WHAT YOU WILL DO - Repeat the records below line by line, exactly, finishing on the line that contains "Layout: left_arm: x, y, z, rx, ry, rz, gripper".

Start of DATASET RECORDS

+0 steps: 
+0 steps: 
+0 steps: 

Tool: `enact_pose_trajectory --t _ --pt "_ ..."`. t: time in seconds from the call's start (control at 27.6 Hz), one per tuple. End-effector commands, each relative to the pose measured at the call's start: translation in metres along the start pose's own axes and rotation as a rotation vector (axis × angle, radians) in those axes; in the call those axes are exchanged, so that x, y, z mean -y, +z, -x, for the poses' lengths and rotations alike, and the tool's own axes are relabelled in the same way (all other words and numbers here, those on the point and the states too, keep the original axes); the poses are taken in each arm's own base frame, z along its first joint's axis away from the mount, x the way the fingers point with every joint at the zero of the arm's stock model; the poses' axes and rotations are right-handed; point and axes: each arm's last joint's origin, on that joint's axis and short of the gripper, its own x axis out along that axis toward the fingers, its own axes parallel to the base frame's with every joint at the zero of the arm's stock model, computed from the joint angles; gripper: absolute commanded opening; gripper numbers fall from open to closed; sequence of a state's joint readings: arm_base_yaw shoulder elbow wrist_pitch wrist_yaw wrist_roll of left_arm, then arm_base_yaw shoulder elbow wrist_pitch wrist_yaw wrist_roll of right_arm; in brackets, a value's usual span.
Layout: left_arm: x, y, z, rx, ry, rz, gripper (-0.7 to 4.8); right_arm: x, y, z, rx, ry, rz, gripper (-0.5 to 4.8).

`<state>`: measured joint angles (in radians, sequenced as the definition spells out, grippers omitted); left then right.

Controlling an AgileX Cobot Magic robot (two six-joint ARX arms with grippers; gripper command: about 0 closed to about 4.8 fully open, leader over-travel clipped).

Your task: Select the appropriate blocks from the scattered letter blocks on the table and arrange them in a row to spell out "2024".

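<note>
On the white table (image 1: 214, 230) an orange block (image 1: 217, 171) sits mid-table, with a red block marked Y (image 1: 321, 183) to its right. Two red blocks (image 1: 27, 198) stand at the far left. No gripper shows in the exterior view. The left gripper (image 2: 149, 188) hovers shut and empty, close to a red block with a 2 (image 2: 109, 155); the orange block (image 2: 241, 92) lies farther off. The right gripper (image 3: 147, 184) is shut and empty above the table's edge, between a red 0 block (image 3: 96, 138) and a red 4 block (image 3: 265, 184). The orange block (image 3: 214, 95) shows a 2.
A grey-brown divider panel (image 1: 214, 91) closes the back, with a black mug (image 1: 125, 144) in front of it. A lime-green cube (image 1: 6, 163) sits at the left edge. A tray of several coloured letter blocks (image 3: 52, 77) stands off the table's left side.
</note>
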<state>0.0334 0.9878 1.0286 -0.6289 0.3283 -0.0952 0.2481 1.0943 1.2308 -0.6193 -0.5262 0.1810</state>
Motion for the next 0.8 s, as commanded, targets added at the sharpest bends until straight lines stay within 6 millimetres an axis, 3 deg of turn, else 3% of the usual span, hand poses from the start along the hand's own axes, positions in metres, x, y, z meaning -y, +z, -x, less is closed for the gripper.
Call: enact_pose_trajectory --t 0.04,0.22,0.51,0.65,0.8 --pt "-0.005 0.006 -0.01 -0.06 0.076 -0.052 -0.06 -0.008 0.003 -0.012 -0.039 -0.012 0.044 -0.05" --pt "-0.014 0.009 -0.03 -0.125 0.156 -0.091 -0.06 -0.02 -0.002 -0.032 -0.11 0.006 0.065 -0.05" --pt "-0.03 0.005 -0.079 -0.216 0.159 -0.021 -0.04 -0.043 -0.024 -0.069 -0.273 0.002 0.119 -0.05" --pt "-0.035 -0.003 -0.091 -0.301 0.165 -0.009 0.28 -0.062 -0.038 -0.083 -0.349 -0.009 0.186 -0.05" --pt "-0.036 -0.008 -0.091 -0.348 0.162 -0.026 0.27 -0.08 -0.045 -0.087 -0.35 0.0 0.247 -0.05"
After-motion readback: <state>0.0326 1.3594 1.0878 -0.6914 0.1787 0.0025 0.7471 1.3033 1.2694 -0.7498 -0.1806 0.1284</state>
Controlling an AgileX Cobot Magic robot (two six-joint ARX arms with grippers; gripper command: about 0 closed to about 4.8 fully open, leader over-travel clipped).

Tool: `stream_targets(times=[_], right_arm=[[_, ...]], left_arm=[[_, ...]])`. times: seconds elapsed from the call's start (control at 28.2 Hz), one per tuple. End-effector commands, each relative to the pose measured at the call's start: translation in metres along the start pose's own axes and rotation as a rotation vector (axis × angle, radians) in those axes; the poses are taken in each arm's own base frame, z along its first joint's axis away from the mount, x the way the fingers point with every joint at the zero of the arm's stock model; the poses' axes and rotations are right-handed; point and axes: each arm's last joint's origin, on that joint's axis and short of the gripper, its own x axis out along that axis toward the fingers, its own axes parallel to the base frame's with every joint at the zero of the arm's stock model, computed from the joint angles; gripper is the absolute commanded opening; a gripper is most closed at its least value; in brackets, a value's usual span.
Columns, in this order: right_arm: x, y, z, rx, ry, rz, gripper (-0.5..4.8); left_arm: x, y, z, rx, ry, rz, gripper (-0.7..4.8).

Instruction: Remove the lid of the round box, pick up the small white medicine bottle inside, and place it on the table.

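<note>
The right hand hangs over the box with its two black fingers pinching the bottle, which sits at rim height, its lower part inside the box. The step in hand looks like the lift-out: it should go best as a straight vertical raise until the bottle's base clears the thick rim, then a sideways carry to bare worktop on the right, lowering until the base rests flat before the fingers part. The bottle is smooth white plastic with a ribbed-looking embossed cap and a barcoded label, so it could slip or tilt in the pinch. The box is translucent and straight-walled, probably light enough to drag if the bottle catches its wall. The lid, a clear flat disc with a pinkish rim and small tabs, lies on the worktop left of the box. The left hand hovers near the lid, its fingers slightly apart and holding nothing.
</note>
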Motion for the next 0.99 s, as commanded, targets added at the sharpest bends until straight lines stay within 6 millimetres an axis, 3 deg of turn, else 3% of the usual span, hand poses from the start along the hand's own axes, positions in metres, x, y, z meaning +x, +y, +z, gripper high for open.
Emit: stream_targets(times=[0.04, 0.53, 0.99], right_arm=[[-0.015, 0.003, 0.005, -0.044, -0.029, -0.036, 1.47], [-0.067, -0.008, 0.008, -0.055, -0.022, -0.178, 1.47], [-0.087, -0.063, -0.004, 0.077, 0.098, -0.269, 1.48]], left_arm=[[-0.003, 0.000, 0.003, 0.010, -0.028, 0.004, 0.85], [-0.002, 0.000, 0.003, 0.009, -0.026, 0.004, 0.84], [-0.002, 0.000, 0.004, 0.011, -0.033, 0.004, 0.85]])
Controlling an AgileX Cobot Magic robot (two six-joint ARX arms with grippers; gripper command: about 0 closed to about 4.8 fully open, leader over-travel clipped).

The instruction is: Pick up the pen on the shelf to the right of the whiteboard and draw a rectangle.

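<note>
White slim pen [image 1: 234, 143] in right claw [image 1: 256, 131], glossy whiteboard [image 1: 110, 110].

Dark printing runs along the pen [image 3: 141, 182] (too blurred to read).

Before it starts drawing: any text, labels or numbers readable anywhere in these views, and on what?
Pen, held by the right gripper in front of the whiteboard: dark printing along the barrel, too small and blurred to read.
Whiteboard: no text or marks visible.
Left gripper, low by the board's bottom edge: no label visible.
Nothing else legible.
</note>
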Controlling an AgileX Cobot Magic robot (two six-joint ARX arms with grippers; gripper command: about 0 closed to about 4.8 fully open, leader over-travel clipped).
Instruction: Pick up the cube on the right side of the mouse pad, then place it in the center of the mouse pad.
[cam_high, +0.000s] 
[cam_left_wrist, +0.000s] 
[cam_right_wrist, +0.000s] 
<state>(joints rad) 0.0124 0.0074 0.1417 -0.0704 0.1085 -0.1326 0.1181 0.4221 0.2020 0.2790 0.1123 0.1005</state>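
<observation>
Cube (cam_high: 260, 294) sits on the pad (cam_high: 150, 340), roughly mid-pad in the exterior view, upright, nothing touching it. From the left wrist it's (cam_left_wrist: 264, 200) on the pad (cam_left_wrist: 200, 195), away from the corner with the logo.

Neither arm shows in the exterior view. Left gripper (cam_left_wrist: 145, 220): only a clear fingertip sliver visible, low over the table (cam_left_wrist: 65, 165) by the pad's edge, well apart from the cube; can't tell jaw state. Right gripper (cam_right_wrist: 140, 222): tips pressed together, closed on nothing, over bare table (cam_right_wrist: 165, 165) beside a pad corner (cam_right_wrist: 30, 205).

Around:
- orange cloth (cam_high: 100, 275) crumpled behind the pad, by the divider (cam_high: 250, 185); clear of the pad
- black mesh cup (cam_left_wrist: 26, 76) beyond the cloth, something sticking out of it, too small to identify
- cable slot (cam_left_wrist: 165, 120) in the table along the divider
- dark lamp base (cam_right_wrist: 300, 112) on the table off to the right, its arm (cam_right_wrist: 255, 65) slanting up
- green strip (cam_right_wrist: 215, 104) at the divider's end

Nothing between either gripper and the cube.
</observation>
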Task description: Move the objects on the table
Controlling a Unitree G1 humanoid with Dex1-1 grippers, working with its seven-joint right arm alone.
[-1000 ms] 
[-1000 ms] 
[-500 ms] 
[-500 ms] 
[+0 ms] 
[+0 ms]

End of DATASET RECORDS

SOLUTION FOR THIS TASK -
+0 steps: 
+0 steps: 
+0 steps: 

Tool: `enact_pose_trajectory --t _ --pt "_ ..."`. t: time in seconds from the call's start (control at 27.6 Hz), one per tuple. End-effector commands, each relative to the pose measured at the call's start: translation in metres along the start pose's own axes and rotation as a rotation vector (axis × angle, radians) in those axes; in the call those axes are exchanged, so that x, y, z mean -y, +z, -x, for the poses' lengths and rotations alike, and the tool's own axes are relabelled in the same way (all other words and numbers here, those on the point and the states too, keep the original axes); the poses are taken in each arm's own base frame, z along its first joint's axis away from the mount, x the way the fingers point with every joint at the zero of the arm's stock model; the poses' axes and rotations are right-handed; point and axes: each arm's last joint's origin, on that joint's axis and short of the gripper, its own x axis out along that axis toward the fingers, its own axes parallel to the base frame's with every joint at the zero of the arm's stock model, computed from the joint angles; gripper: absolute commanded opening; gripper numbers fall from open to closed; sequence of a state's joint readings: arm_base_yaw shoulder elbow wrist_pitch wrist_yaw wrist_roll of left_arm, then arm_base_yaw shoulder elbow wrist_pitch wrist_yaw wrist_roll of right_arm; in brackets, a value's usual span.
Layout: left_arm: x, y, z, rx, ry, rz, gripper (-0.7 to 4.8); right_arm: x, y, z, rx, ry, rz, gripper (-0.5 to 4.8).

The output for this exercise is complete.